Les arrière-salles s’ouvrent alors aux artistes émergents, les plus grands groupes s’y produisent. De miteux, Camden devient branché, avant de se gentrifier. Un quartier alternatif où Amy Winehouse s’est glissée. Elle y vit, y chante. Y meurt aussi. À l’occasion de la sortie du film Back to Black, on fait Amy-Amy avec le coin.
Préparez votre voyage avec nos partenairesCamden Market : une statue en bronze pour Amy
Le marché de Camden s’est d’abord installé, timidement, dans les années 1960. Ou plutôt les marchés. Camden Lock, Inverness Street, Buck Street, Camden Stables – ex-écuries qui abritèrent jusqu’à 600 canassons au début du XXe siècle. Friperies, disquaires et artisans grignotent les espaces. On y croise alors punks à crêtes, goths parés pour des obsèques, emo à frange.
À l’entrée du Stables Market, des escaliers. Ceux de la couv du premier album éponyme des Clash. Le groupe y a vécu dans un entrepôt désaffecté de British Rail. Amy y vendit des bougies et des fringues pour fétichistes. On slalome dans la foule, le nez saturé par les odeurs de street food, et la voilà, grandeur nature – c’est-à-dire pas très grande – juchée sur des escarpins, le cheveu choucrouté. Elle aurait fêté ses 31 printemps le 14 septembre 2014, l’occasion de dévoiler sa statue en bronze.
Sculptée par l’une de ses connaissances, Scott Eaton, elle devait initialement trôner devant le Roundhouse, mais fut installée ici pour des raisons de sécurité. Elle devrait encore déménager, toujours dans le marché, près de magasins moins achalandés… histoire de gagner eux aussi en notoriété !
Haut lieu touristique, le marché a perdu beaucoup de son âme, d’autant qu’il a été reconstruit après deux incendies en 2008 et 2015. Il reste bien, au détour de ce labyrinthe, quelques rares endroits où dégoter des trésors vintage, mais la majorité des boutiques prône le made in China. Même les punks ont disparu. Ah non, il en reste un. Une guide souffle, amusée : « Il est là de 9 h à 17 h, échangeant une photo contre de la menue monnaie. En plus, il est Brésilien ! »
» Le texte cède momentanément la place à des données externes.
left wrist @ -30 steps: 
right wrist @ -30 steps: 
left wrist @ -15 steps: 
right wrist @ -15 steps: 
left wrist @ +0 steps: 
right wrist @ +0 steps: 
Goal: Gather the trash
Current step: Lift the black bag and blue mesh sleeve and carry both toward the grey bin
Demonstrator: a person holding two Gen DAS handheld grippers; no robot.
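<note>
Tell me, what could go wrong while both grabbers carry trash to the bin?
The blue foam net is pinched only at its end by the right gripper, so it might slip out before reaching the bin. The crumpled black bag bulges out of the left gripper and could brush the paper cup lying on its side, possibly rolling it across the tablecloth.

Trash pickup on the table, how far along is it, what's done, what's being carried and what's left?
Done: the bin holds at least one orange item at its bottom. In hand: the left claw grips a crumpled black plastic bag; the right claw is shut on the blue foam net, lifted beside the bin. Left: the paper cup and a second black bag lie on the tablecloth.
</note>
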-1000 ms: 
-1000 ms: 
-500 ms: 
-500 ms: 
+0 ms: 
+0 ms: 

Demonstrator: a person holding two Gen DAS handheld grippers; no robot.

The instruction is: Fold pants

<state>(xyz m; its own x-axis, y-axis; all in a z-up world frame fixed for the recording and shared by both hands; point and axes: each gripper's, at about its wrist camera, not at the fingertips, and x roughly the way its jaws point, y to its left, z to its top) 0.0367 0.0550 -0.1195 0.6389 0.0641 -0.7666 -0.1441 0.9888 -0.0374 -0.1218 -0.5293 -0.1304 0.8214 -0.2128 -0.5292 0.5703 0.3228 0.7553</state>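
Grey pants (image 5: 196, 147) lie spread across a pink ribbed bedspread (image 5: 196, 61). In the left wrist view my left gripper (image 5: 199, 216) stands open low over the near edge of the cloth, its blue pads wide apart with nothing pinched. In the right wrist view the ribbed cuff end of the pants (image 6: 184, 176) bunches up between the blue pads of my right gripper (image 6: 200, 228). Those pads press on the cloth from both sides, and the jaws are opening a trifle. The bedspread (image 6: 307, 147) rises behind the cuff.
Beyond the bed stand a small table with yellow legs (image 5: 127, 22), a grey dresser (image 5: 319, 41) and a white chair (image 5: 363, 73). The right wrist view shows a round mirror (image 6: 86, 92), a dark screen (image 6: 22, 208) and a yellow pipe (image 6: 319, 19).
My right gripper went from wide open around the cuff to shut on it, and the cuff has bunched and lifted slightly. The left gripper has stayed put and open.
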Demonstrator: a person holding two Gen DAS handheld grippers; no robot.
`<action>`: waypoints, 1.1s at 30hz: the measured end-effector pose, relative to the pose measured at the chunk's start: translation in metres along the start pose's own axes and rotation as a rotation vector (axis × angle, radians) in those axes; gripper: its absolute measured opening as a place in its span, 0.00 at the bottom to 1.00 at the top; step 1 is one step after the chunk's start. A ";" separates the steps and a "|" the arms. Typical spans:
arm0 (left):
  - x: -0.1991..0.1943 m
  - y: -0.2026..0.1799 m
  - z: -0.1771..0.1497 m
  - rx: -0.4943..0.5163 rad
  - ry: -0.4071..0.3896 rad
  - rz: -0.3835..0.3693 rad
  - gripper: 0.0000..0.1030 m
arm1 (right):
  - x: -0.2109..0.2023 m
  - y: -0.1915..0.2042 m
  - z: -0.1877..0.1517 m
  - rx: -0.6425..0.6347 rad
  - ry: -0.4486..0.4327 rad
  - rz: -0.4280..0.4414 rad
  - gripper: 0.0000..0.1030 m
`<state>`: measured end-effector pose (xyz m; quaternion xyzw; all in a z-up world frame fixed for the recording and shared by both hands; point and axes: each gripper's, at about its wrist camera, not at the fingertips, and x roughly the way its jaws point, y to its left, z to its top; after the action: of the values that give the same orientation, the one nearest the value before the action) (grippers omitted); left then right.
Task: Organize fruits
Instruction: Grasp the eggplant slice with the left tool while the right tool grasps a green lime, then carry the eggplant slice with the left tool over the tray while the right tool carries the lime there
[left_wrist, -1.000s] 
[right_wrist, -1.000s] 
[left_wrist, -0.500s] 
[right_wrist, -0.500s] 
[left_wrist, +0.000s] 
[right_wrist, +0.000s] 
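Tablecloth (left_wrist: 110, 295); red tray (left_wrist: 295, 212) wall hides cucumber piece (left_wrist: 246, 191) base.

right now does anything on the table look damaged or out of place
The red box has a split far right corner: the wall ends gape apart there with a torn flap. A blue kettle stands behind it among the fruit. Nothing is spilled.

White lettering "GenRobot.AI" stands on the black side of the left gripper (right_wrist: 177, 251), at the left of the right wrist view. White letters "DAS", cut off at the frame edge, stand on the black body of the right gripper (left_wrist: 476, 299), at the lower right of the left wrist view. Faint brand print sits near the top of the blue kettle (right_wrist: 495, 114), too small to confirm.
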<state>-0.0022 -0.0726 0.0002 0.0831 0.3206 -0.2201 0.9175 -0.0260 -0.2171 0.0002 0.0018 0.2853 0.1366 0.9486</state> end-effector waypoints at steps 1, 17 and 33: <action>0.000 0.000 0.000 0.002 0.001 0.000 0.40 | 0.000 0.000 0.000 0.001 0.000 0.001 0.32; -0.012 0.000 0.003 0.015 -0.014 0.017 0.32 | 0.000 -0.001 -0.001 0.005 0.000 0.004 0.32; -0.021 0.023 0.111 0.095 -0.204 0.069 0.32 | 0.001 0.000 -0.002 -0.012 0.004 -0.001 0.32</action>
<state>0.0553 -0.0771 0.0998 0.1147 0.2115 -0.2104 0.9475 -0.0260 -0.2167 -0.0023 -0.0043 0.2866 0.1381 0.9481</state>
Alison la francophone (Aseabrookmoore@gmail.com), Elena la voisine (Camden Guides) : deux guides passionnées et passionnantes vous embarquent dans l’histoire de Camden et le sillage d’Amy.
Les demeures d’Amy Winehouse à Camden Town
Avec son premier cachet, à la sortie de l’album Frank en 2003, Amy s’installe dans son quartier de prédilection. D’abord au 28 Jeffreys, artère tranquille aux demeures bourgeoises érigées entre 1816 et 1840. Pour plus de discrétion – les paparazzis la pourchassent déjà –, Amy se glissait par la porte arrière, via les jardins échevelés défendus par une grille noire. Son père conserve l’appartement et Amy déménage à deux pas, 25 place Prowse. Une chaussée pavée, une ancienne fabrique de pipes transformée en lofts : trois chambres, un vaste salon, des murs de briques et du plancher et même un discret jardinet. À l’hiver 2009, des cambrioleurs y dérobent, entre autres, cinq guitares.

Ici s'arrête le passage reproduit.